Alvin & The Chipmunks: Road Chip

Review by Rob Carnevale

IndieLondon Rating: 2.5 out of 5

RESISTANCE almost seems futile now for the Alvin & The Chipmunk franchise given that we are now, somehow, four films in. So, if you’re willing to get on board then Road Chip continues to showcase the best and the worst that the series has to offer.

Walt Becker’s film is actually a great deal better than the previous instalment, Chip Wrecked, but it does test the patience at times by virtue of the incessant sweetness on show, the high pitched voices, the near-endless product placement, the pointless adult references and some of the wretched cover versions.

But it also somehow endears at times, whether its courtesy of a couple of really fun musical sequences, an always endearing Jason Lee (who gets a little more to do this time around) and an OTT but amiable pantomime villain performance from Veep‘s Tony Hale.

The story this time around finds music manager Dave (Lee) enjoying a blossoming romance with Samantha (Kimberly Williams-Paisley), a beautiful doctor, and embarking on a business trip to Miami where it looks as though he might be about to propose.

Fearful that this new chapter in Dave’s life might spell the end for them, and mindful of Samantha’s antagonistic stepbrother (Josh Green), Alvin (voiced by Justin Long), Theodore and Simon embark on a cross-country odyssey to prevent their best pal from ruining their lives.

The ensuing adventure boasts little in the way of plot surprises or even worthwhile character development and seems to exist only to ram home the point about dysfunctional family dynamics. But while that may often grate, particularly among the reluctant parents forced to drag their kids along, there are elements that enliven proceedings.

Some of the pratfalls that befall the central characters are amusing in an old school Tom & Jerry kind of way, with the hapless [but highly game] Hale forced to bear the brunt of most of it, while a couple of the musical numbers are genuinely rousing: a New Orleans-based take on Mark Ronson’s Uptown Funk being a particular standout.

The decision to focus more on the guy chipmunks, rather than The Chipettes, also proves wise, as does the more low-key approach to the scale of the adventure.

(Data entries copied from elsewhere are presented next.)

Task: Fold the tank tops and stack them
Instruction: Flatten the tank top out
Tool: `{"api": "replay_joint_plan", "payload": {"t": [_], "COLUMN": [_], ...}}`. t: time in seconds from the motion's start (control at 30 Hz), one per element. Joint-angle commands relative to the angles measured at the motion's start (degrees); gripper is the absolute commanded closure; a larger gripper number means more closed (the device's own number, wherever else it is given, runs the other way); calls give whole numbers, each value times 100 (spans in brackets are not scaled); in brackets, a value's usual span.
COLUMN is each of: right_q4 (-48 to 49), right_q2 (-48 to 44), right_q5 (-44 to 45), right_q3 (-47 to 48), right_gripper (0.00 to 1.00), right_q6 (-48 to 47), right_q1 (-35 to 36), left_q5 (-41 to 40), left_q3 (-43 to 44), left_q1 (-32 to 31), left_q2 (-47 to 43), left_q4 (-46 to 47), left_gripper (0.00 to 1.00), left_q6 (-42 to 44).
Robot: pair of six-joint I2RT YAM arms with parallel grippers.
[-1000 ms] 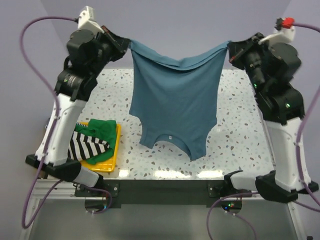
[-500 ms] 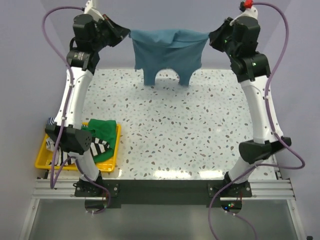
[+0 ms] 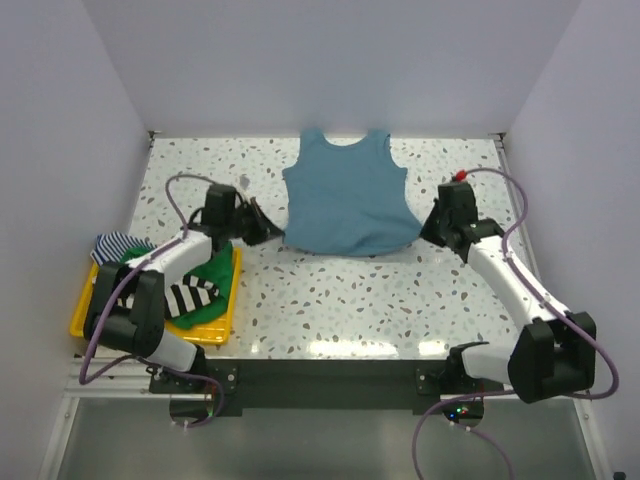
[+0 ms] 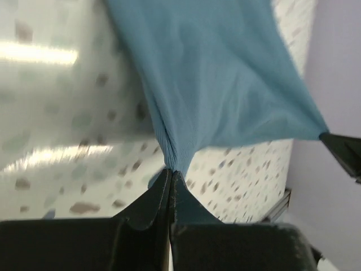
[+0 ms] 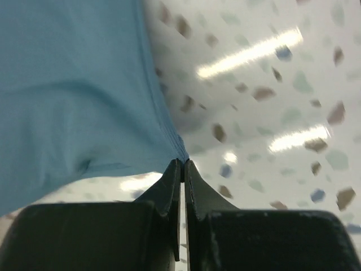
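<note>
— Doing what now?
— Laying the teal tank top (image 3: 345, 195) flat at the far middle of the table (image 3: 400, 300). Pinching its near hem corners tight with the left gripper (image 3: 268, 232) and right gripper (image 3: 425, 228).
— Next?
— Probably lifting both corners together and folding toward the neck.
— Seen only from above?
— The yellow tray (image 3: 236, 290), holding the green tank top (image 3: 213, 265) and striped tank top (image 3: 190, 297). Up close, just pinched cloth.

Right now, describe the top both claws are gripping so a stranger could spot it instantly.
On the speckled table, look to the far middle. A teal top lies spread there, straps toward the back wall, near corners pinched by the left claw and right claw. Unlike the striped top and green top heaped in the yellow tray, it is plain and laid open.
</note>
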Motion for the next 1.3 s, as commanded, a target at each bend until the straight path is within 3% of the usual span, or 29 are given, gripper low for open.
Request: {"api": "replay_joint_plan", "payload": {"t": [0.0, 0.13, 0.3, 0.47, 0.57, 0.6, 0.67, 0.73, 0.8, 0.83, 0.93, 0.97, 1.07, 1.27], "right_q4": [207, 261, -28, -319, -573, -644, -785, -777, -794, -838, -838, -847, -882, -531], "right_q2": [-74, -64, -196, -266, -433, -469, -583, -837, -1030, -1075, -1050, -945, -216, 1390], "right_q5": [-363, -804, -927, -1041, -1041, -1033, -1041, -998, -989, -693, 246, 485, 1135, 1384], "right_q3": [-933, -1663, -2051, -2025, -1964, -1920, -1797, -1744, -1630, -1455, -1130, -833, -112, 943], "right_gripper": [100, 100, 100, 93, 80, 67, 60, 50, 48, 48, 50, 50, 55, 58], "right_q6": [311, 355, 355, 241, 145, 101, -14, -75, -58, 29, 511, 644, 900, 857], "right_q1": [-480, -833, -1158, -1545, -1835, -1844, -1845, -1836, -1635, -1451, 181, 1073, 2490, 4068], "left_q5": [348, 480, 498, 489, 428, 236, -54, -538, -1011, -1118, -1426, -1427, -1559, -2104], "left_q3": [-1297, -2189, -2322, -2366, -2235, -2139, -1806, -1559, -1207, -1058, -417, -67, 734, 1797], "left_q1": [-286, -445, -585, -647, -682, -682, -682, -682, -665, -613, -560, -533, -524, -436], "left_q2": [-23, 30, -206, -636, -952, -1041, -1296, -1480, -1438, -1194, -379, -130, 889, 2182], "left_q4": [761, 1131, 781, 272, -263, -466, -1053, -1407, -1479, -1557, -1462, -1366, -1303, -1197], "left_gripper": [100, 100, 99, 87, 66, 64, 53, 48, 45, 44, 47, 50, 55, 58], "left_q6": [-293, -601, -654, -698, -584, -410, -242, -22, 189, 259, 505, 645, 743, 567]}}
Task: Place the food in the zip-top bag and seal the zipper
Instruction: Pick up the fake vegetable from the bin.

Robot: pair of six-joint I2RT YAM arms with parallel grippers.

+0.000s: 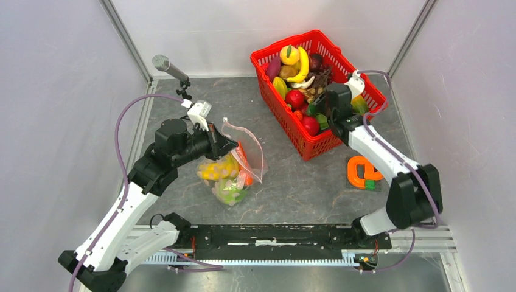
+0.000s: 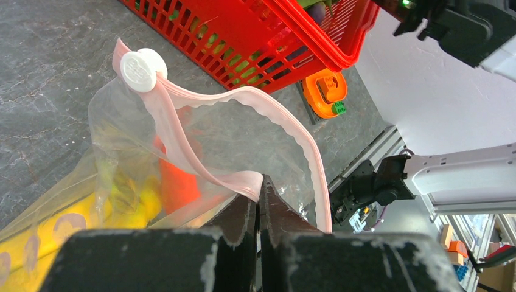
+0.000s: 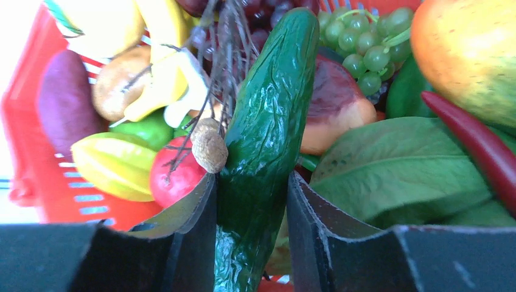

It’s just a shame that some of the more onerous elements are left unchecked, including the unnecessary product placement (for all things Alvin related, as well as numerous other things), while a lot of the adult in-jokes (such as a cameo by John Walters or a nod to horror classic The Exorcist) are completely superfluous.

Still, if you’re looking for something to amuse the kids on a cold, windy afternoon then Road Chip is bearable enough – just. But a fifth film would really be a stretch.